First is the abundance of biblical texts that describe the bondage of the will and the necessity of sovereign grace to bring a person out of spiritual deadness into life and faith. For example, in Ephesians 2:5–6, Paul does not say that when we were spiritually dead God gave us a kind of halfway regeneration where we now, in that new halfway state of life, provide ourselves the decisive, self-determining act of faith — the act of producing the strongest desire for Jesus that pushes us over the line to believe. What Paul says is that while we were dead, God not only made us alive but also raised us up with Christ and seated “us with him in the heavenly places in Christ Jesus.” In other words, God’s action is decisive — all the way from death through spiritual resurrection to our firm, saved position in the presence of God in Christ. There are many texts that teach the same thing concerning sovereign grace. That’s the first thing.

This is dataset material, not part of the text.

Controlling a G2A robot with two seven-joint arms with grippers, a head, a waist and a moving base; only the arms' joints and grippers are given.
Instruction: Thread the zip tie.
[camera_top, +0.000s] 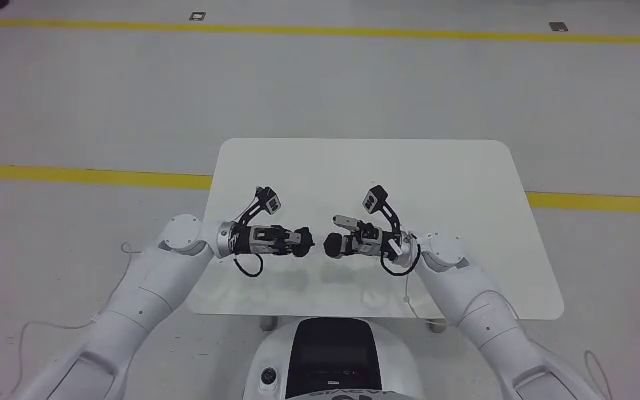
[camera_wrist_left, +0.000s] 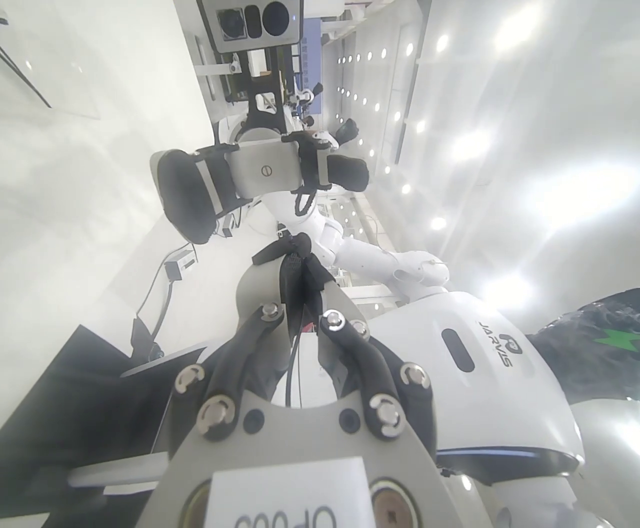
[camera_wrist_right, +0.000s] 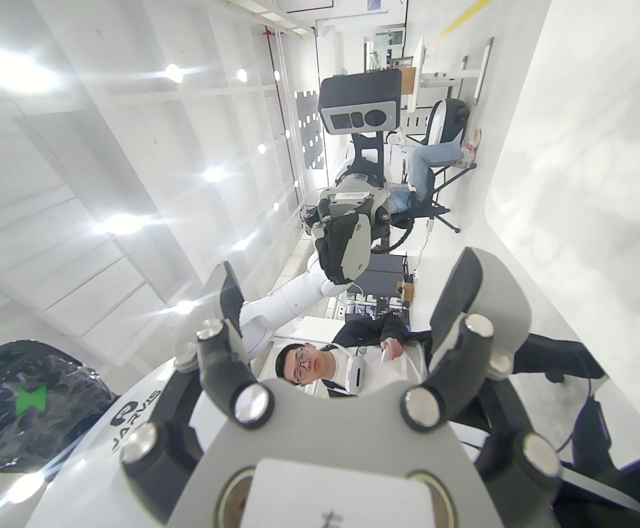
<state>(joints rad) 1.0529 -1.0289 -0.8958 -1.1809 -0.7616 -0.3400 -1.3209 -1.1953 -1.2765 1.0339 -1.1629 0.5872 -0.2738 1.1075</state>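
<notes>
Zip tie (camera_wrist_left: 266, 255), black and thin, is pinched at the tips of the left gripper (camera_wrist_left: 300, 257), whose fingers are closed on it. It is held above the front middle of the table (camera_top: 400, 170). The right gripper (camera_top: 334, 245) is spread wide, facing the left just beside it, above the same part of the table.

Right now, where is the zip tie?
The zip tie is pinched in the shut left end effector, held over the robot-side half of the table, with the open right end effector facing it close by.
</notes>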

“Without God’s sovereign grace, we would be utterly hopeless in the bondage of our spiritually dead hearts.”

The other thing that I find clarifying and helpful in conversations with folks is to point out that free will, understood as the power of ultimate or decisive self-determination, is not taught anywhere in the Bible. Not a single verse, not a single text teaches that there is such a thing as the power of ultimate human self-determination. So, where does that idea come from that we must have ultimate self-determination? It comes from a philosophical presupposition that people bring to the Bible. The philosophical presupposition is that if we don’t have ultimate self-determination, we cannot be held accountable for our own beliefs and actions before God. Well, the Bible simply does not affirm that presupposition.

The Bible teaches that God has ways we do not understand and that he knows how to govern all things, including the human will, in such a way that we are truly responsible, truly accountable — and he, at the same time, is truly sovereign. And oh, we should be thankful for this sovereign grace, because without it, we would be utterly hopeless in the bondage of our spiritually dead hearts.

So, if you find yourself — and I’m speaking to those of you who are listening right now — if you find yourself unable to love God, unable to trust Christ, don’t despair. Jesus said, “With man this is impossible, but with God all things are possible” (Matthew 19:26). Resolve to seek him, come to him. Look to his suffering for the worst of sinners, and ask God for the grace to see and savor Christ.